En tant que Président du CRIF, je suis habitué aux critiques et même aux insultes. Les premières permettent souvent de réfléchir, les secondes salissent leur auteur et non leur destinataire. C’est pourquoi je n’y réagis presque jamais, en harmonie avec l’avis du Bureau Exécutif du CRIF dans son ensemble. Il y a cependant des limites. Je n’accepte pas les menaces, je n’accepte pas les calomnies sur mon entourage, je n’accepte pas les insultes à mon honneur. 

Richard Prasquier

Respect oui, complaisance non, vérité toujours

 

Le Président d’une organisation non membre du CRIF vient d’écrire sur son site que nous étions des Juifs de cour.

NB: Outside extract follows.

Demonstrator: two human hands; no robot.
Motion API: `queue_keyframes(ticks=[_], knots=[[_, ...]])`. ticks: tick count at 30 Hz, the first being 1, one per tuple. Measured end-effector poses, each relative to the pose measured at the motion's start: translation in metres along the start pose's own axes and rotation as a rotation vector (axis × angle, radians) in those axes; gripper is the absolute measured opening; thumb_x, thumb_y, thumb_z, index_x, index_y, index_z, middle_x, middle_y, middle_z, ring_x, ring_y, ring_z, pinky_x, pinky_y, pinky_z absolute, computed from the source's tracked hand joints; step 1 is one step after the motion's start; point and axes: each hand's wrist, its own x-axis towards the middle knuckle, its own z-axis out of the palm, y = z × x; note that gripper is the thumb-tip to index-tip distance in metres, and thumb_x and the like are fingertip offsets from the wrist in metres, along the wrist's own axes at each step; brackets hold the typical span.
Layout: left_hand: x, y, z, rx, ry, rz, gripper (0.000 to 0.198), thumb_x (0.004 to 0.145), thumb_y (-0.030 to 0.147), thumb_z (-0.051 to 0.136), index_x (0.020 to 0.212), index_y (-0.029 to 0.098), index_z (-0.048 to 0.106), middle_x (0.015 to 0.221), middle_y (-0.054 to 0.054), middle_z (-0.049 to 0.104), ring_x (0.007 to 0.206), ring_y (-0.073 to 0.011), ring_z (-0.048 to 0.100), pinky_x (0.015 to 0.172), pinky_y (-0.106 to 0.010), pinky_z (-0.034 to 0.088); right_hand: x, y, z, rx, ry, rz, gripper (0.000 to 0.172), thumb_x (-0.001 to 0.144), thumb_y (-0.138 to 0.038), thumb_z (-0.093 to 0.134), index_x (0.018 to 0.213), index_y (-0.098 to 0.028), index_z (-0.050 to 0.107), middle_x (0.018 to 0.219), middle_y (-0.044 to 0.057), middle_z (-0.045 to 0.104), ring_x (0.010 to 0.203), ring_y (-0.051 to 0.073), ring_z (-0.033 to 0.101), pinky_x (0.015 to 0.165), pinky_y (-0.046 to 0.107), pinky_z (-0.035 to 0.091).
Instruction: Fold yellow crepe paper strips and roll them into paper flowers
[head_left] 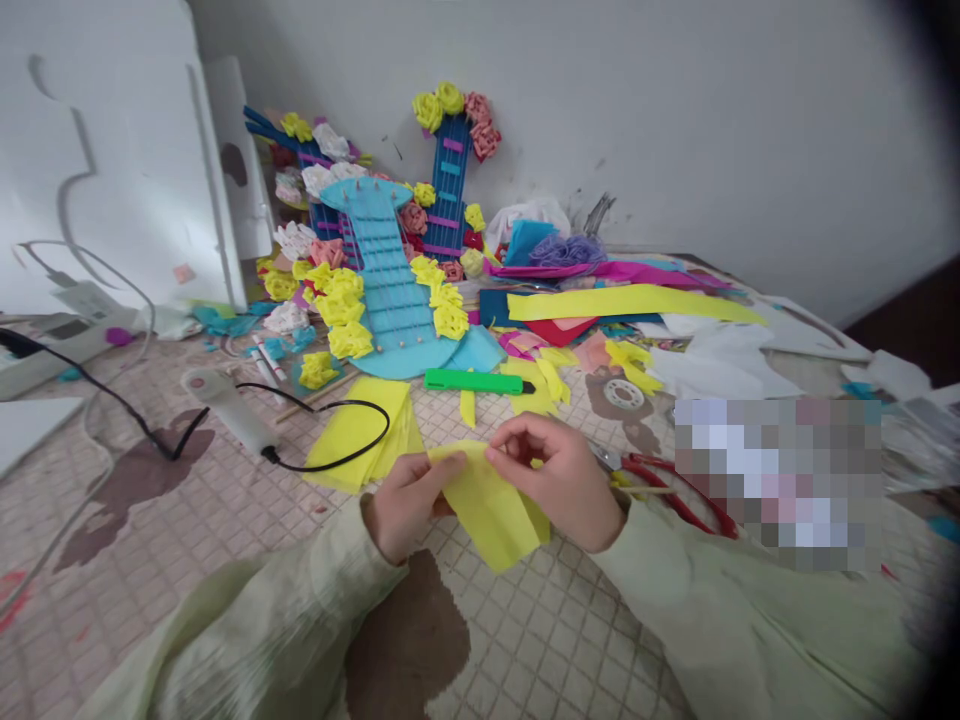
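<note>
A piece of yellow crepe paper [496,510] hangs between my hands over the table, its lower part folded and drooping. My left hand [411,492] pinches its upper left edge, thumb on top. My right hand [562,470] holds the upper right edge between thumb and fingertips; the other fingers are curled. Beyond my left hand lies a stack of yellow sheets [367,425], crossed by a black cable. A green marker-like tool [474,381] rests just past the paper. To the right of my right hand are red-handled scissors [679,490], partly hidden.
A white glue gun [225,410] lies at left with its cable looping near the stack. Behind stands a light blue stringed paper craft [382,270] with yellow paper flowers [341,310]. A tape roll [624,394] and paper strips [637,302] lie at right. A power strip [67,320] sits far left.
</note>
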Motion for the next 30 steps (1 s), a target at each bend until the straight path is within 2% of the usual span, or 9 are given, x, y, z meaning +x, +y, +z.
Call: queue_keyframes(ticks=[3, 5, 13, 17, 20, 23, 25, 27, 30], knots=[[0.000, 0.000, 0.000, 0.053, -0.002, 0.046, 0.027, 0.064, 0.036, 0.063, 0.070, 0.010, 0.063, 0.057, -0.001, 0.060, 0.058, -0.0136, 0.056, 0.058, -0.025, 0.044, -0.002, -0.005, 0.000, -0.162, 0.021, -0.162, 0.009, 0.067, -0.010, 0.053, 0.067, -0.018, 0.056, 0.058, -0.003, 0.043, 0.054, 0.009, 0.043, 0.051, 0.022, 0.036], [-0.001, 0.001, 0.001, 0.109, -0.008, 0.095, 0.026, 0.065, 0.037, 0.061, 0.068, 0.010, 0.062, 0.056, 0.000, 0.058, 0.055, -0.0118, 0.053, 0.056, -0.024, 0.043, -0.003, -0.007, 0.000, -0.213, 0.003, -0.211, 0.011, 0.067, -0.008, 0.052, 0.068, -0.019, 0.055, 0.058, -0.003, 0.042, 0.054, 0.009, 0.042, 0.052, 0.022, 0.036], [-0.005, 0.009, 0.004, 0.394, -0.057, 0.254, 0.023, 0.069, 0.034, 0.056, 0.063, 0.012, 0.060, 0.058, 0.001, 0.055, 0.052, -0.0097, 0.046, 0.047, -0.020, 0.036, -0.005, -0.006, -0.001, -0.190, -0.081, -0.234, 0.013, 0.071, -0.011, 0.047, 0.076, -0.019, 0.056, 0.060, -0.003, 0.042, 0.054, 0.009, 0.043, 0.051, 0.023, 0.037], [-0.004, 0.007, 0.002, 0.451, -0.031, 0.271, 0.024, 0.070, 0.035, 0.054, 0.061, 0.013, 0.058, 0.055, 0.002, 0.051, 0.049, -0.0088, 0.044, 0.045, -0.019, 0.034, -0.005, -0.007, -0.001, -0.128, -0.077, -0.192, 0.012, 0.071, -0.012, 0.048, 0.075, -0.019, 0.057, 0.059, -0.003, 0.042, 0.055, 0.009, 0.043, 0.051, 0.023, 0.037], [-0.006, 0.004, 0.000, 0.534, -0.037, 0.275, 0.027, 0.073, 0.037, 0.051, 0.061, 0.013, 0.057, 0.051, 0.003, 0.048, 0.045, -0.0081, 0.042, 0.041, -0.019, 0.031, -0.004, -0.009, -0.001, -0.047, -0.068, -0.110, 0.012, 0.071, -0.017, 0.053, 0.082, -0.018, 0.058, 0.067, -0.001, 0.049, 0.060, 0.010, 0.047, 0.053, 0.023, 0.040], [-0.009, 0.004, 0.000, 0.619, -0.079, 0.259, 0.031, 0.075, 0.039, 0.049, 0.061, 0.012, 0.057, 0.049, 0.002, 0.047, 0.043, -0.0079, 0.041, 0.039, -0.018, 0.028, -0.002, -0.008, -0.001, 0.047, -0.179, 0.009, 0.017, 0.073, -0.025, 0.054, 0.087, -0.019, 0.060, 0.080, 0.003, 0.058, 0.067, 0.012, 0.052, 0.057, 0.025, 0.043], [-0.010, 0.004, 0.001, 0.610, -0.094, 0.247, 0.031, 0.075, 0.039, 0.049, 0.061, 0.012, 0.057, 0.049, 0.002, 0.048, 0.043, -0.0077, 0.042, 0.039, -0.018, 0.028, -0.001, -0.007, -0.002, 0.123, -0.235, 0.100, 0.018, 0.074, -0.031, 0.053, 0.084, -0.018, 0.061, 0.079, 0.003, 0.061, 0.069, 0.013, 0.054, 0.059, 0.026, 0.045], [-0.010, 0.003, 0.000, 0.556, -0.101, 0.235, 0.029, 0.075, 0.038, 0.050, 0.062, 0.012, 0.057, 0.049, 0.002, 0.050, 0.042, -0.0076, 0.042, 0.039, -0.018, 0.030, 0.000, -0.006, -0.002, 0.215, -0.204, 0.169, 0.019, 0.073, -0.034, 0.055, 0.080, -0.018, 0.061, 0.074, 0.003, 0.061, 0.067, 0.013, 0.055, 0.060, 0.026, 0.045], [-0.008, 0.002, -0.001, 0.459, -0.105, 0.213, 0.029, 0.074, 0.037, 0.051, 0.063, 0.012, 0.059, 0.052, 0.000, 0.054, 0.044, -0.0086, 0.046, 0.041, -0.019, 0.034, 0.000, -0.003, -0.001, 0.270, -0.073, 0.192, 0.016, 0.067, -0.032, 0.062, 0.072, -0.017, 0.058, 0.067, 0.001, 0.058, 0.061, 0.011, 0.053, 0.055, 0.024, 0.045]])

Ce n’est pas la première fois qu’il exprime publiquement son animosité à notre égard dans les médias à sa disposition. Là, il a franchi une ligne rouge. Juif de cour, cela évoque Judenrat, cela évoque collaborateur. C’est le contraire de notre comportement envers les pouvoirs publics : respect oui, complaisance non, vérité toujours. Et il ne trouvera pas un exemple pour suggérer le contraire.

 

Peut-être l’auteur de cette formule indigne n’en connaissait-il pas les connotations. Qu’il s’en excuse sur son site et je n’en garderai pas de rancoeur. Sinon, je ne prolongerai pas la polémique, mais je l’assure de mon très solide mépris.